Will OSS/BSS Love or OSS/BSS Hate Win?

SDxCentral cites an important truth in an article and report (the latter from the MEF and the Rayno Report), which is that there’s a lot of dissatisfaction with OSS/BSS out there.  It’s more complicated than that, though.  I mentioned in a prior blog my own experience at a major Tier One, where I got a “I want to preserve the OSS/BSS’ and “I want to trash OSS/BSS and start over” comment set from two people sitting next to each other.  Operations people (the CIO and reports) are largely in the former group and CTO and marketing teams in the latter, to no surprise.  What may be surprising is that it’s not clear which approach would really be best.

Nobody disagrees that virtualization has put pressure on existing systems, for reasons I’ve gone over in detail in prior blogs.  The heart of the problem is that we’re substituting networks built in two steps from networks built in one.  Where in the past we’d coerce services from cooperating devices, the virtual network of the future has to first deploy functions and then link them into services.  The essential question is how interdependent the steps in our new two-step process have to be.

What I’ve called the “virtual device model” says that the two steps can be independent.  You build network services as before, by coercing service behaviors from functional communities.  The fact that those functional communities are themselves built is taken care of outside the realm of OSS/BSS and even NMS.  Why do network management on server farms, after all?

Nearly all the OSS/BSS deployed today supports the virtual-device model.  Services are provisioned and changed through management interfaces exposed by network hardware.  These same interfaces can report faults or congestion, so any commercial impact (SLA violations etc.) can be addressed this way.  OSS/BSS vendors make a nice piece of change selling adapters that link their products to the underlying network equipment.

What the report/article calls “lifecycle service orchestration” or LSO is what I’ve been calling “service lifecycle management” or SLM.  Whatever term you like, the goal is to automate the deployment of functions and their connection into something, which might be a virtual device or a service that it itself presented through a management API.  Since the deployment of hosted features, the connecting of these pieces, and the threading of user connections to the result is a complicated multi-stage process, the term “orchestration” is a good way to describe it.

Where I think “LSO” and “SLM” diverge is actually the place where the virtual device model becomes unwieldy.  I can deploy something through orchestration, and I can even change its configuration, but I still have to address the question of just what’s happening to the functionality of the service itself.  How do we relate conditions in a server resource pool to conditions at the service level?  How do operations practices like the customer service rep (CSR) gain access to the state of the service, or how does a portal relate it to the customer?  Functionally my service looks like discrete boxes (routers, firewalls, etc.) but it isn’t.

The virtual device model says that when I deploy virtual functionality I deploy or commit collateral management processes whose responsibility it is to translate between the “functional management” state that the virtual device has to present upward toward the user, and the “structural management” of real resources that anyone who wants to really see what’s going on or to fix it necessarily has to be able to see.  The biggest problem with this is that every deployed function has to obtain enough information on its resources to be able to represent its state.  That poses risks in overwhelming the real management interfaces of the resource pool, and also risks that service functions with access to collective resource management interfaces could (deliberately or by accident) do something broadly destructive.
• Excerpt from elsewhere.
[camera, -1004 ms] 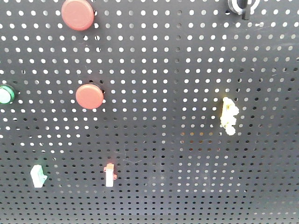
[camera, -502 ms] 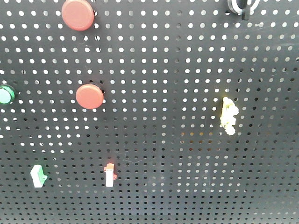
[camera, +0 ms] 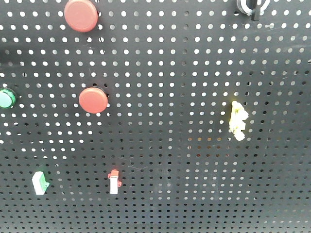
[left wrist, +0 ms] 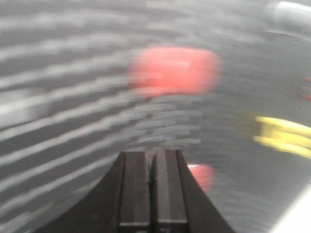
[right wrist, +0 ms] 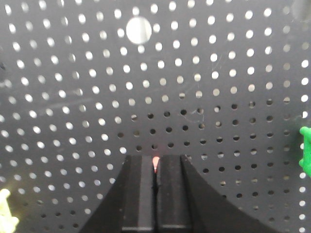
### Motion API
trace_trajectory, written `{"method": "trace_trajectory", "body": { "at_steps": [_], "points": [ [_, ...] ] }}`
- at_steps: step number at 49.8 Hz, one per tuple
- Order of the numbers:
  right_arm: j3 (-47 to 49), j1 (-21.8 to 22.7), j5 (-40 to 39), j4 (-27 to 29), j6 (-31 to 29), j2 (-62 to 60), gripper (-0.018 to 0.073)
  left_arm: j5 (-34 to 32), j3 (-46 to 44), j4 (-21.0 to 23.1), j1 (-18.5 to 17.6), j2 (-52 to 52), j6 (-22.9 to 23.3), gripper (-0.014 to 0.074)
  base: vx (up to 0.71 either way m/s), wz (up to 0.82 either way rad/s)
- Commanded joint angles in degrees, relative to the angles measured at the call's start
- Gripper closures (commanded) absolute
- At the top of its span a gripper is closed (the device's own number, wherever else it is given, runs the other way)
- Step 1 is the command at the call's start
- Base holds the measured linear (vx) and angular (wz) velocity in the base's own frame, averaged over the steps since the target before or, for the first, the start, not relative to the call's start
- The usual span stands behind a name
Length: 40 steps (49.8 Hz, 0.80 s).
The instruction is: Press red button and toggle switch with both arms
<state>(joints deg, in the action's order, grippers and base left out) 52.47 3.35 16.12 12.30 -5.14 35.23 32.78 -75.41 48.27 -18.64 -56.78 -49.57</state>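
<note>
Right above the left gripper (left wrist: 151, 155), whose fingers are pressed together, a red button (left wrist: 175, 70) fills the wrist view. That whole picture is smeared, so I'd guess the arm is moving toward it. A second red blob sits just right of the fingertips.

The front camera shows basically the same pegboard (camera: 194, 48) as a second ago. Both red buttons and the red-tipped toggle switch (camera: 113, 182) haven't budged, and only the green button (camera: 6, 98) looks a bit duller. So I'd say nothing has been pressed or flipped yet.

No arm shows in the front view at all. Only the right wrist camera shows the right gripper (right wrist: 155, 160), fingers also closed, with the switch's red tip peeking out just above the fingertips.
</note>
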Motion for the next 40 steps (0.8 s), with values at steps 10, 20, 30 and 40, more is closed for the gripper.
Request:
{"method": "trace_trajectory", "body": {
  "at_steps": [10,20,30,40],
  "points": [
    [1.95,0.17,-4.09,-0.05,-0.74,0.62,0.0562,-3.76,-10.93,8.08,-2.75,-8.34,-5.26,0.0595,0.00,0.00],
    [1.95,0.17,-4.07,-0.08,-0.73,1.01,0.0562,-3.70,-15.87,8.45,-2.75,-11.58,-4.36,0.0595,0.00,0.00],
    [1.95,0.17,-4.18,-0.08,-0.73,1.00,0.0562,-4.67,-16.78,8.40,-2.75,-13.80,-3.33,0.0595,0.00,0.00],
    [1.95,0.17,-4.15,-0.20,-0.73,1.00,0.0562,-6.55,-16.78,8.40,-2.75,-15.53,-3.33,0.0595,0.00,0.00]
  ]
}}
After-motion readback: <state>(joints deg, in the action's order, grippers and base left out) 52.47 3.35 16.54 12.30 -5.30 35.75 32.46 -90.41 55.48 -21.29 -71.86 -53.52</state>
Another less obvious risk is that we’ve made lifecycle management a two-level process whose levels are not really visible to each other.  We might be recovering something down inside a virtual device when the best approach would be to reroute to a different function that’s already deployed elsewhere.  If we make a routing decision at a high level, we might really want to instantiate new processes inside virtual devices.  How does this knowledge get passed between independent lifecycle management processes, independent orchestrations?
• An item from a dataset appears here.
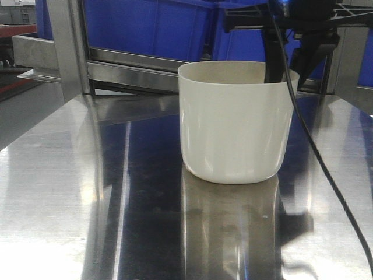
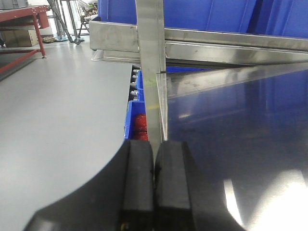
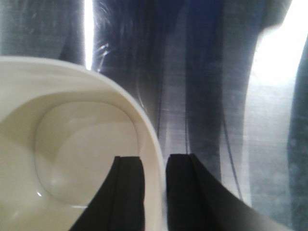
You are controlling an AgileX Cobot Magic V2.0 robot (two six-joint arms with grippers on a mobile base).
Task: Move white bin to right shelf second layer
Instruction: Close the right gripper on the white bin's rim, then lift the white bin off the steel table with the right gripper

There’s a really subtle risk here, too, which is that of promiscuous exchanges of status between components of virtual devices, effectively a kind of back-channel.  If vendor builds their own management tools, could these tools communicate across the standard flow of state/event information?  Could we dip down from a functional level to a resource?  If any of that happens, we’re exposing implementation details upward into what’s supposed to be a function-driven process, and that means other solutions can’t be freely substituted.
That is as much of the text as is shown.